BEGIN

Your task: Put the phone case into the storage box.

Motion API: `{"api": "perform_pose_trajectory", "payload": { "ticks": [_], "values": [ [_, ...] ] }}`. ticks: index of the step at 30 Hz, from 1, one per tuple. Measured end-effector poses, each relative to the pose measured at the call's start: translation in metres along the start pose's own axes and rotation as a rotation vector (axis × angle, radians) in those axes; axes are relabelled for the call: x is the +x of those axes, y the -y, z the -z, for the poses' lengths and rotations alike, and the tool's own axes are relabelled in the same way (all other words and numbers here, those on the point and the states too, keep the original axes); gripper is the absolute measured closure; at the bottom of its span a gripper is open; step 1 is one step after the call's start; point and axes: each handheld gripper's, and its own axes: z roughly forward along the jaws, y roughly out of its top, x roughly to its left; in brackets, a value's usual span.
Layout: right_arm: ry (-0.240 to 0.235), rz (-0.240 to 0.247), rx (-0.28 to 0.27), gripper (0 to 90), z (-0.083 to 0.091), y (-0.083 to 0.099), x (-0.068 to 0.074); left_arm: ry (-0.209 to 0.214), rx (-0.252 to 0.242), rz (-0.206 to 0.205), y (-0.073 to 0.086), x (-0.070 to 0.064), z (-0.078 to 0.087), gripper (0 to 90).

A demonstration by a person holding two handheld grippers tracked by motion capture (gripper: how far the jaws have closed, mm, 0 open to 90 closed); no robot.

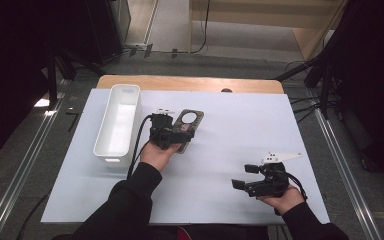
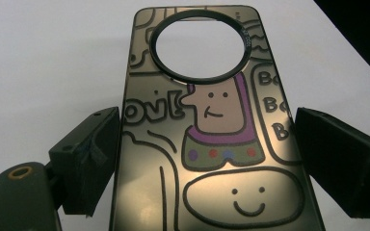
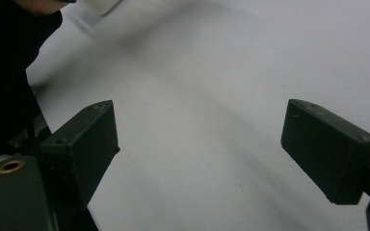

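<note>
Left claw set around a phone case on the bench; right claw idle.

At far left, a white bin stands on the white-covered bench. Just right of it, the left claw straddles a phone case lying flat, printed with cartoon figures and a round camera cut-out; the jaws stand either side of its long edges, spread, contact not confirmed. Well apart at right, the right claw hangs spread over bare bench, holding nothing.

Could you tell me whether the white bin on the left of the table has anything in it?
Empty, as far as it shows: the white bin presents a bare white interior in the high view, with the phone case lying outside it.
</note>
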Motion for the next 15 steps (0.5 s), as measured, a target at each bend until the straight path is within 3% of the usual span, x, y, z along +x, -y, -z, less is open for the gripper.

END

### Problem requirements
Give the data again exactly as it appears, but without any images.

### Solution
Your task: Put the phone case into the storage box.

Motion API: `{"api": "perform_pose_trajectory", "payload": { "ticks": [_], "values": [ [_, ...] ] }}`. ticks: index of the step at 30 Hz, from 1, one per tuple. Measured end-effector poses, each relative to the pose measured at the call's start: translation in metres along the start pose's own axes and rotation as a rotation vector (axis × angle, radians) in those axes; axes are relabelled for the call: x is the +x of those axes, y the -y, z the -z, for the poses' lengths and rotations alike, and the tool's own axes are relabelled in the same way (all other words and numbers here, those on the point and the states too, keep the original axes); gripper is the absolute measured closure; at the bottom of its span a gripper is open; step 1 is one step after the call's start; point and axes: each handheld gripper's, and its own axes: z roughly forward along the jaws, y roughly out of its top, x roughly to its left; in brackets, a value's usual span.
Layout: right_arm: ry (-0.240 to 0.235), rz (-0.240 to 0.247), rx (-0.28 to 0.27), gripper (0 to 90), z (-0.083 to 0.091), y (-0.083 to 0.099), x (-0.068 to 0.074); left_arm: ry (-0.209 to 0.214), rx (-0.252 to 0.242), rz (-0.206 to 0.205), y (-0.073 to 0.086), x (-0.070 to 0.064), z (-0.078 to 0.087), gripper (0 to 90).

A demonstration by a person holding two handheld grippers tracked by motion capture (gripper: how far the jaws have closed, mm, 0 open to 90 closed); no robot.


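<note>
Left claw set around a phone case on the bench; right claw idle.

At far left, a white bin stands on the white-covered bench. Just right of it, the left claw straddles a phone case lying flat, printed with cartoon figures and a round camera cut-out; the jaws stand either side of its long edges, spread, contact not confirmed. Well apart at right, the right claw hangs spread over bare bench, holding nothing.

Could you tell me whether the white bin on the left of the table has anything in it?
Empty, as far as it shows: the white bin presents a bare white interior in the high view, with the phone case lying outside it.
</note>
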Motion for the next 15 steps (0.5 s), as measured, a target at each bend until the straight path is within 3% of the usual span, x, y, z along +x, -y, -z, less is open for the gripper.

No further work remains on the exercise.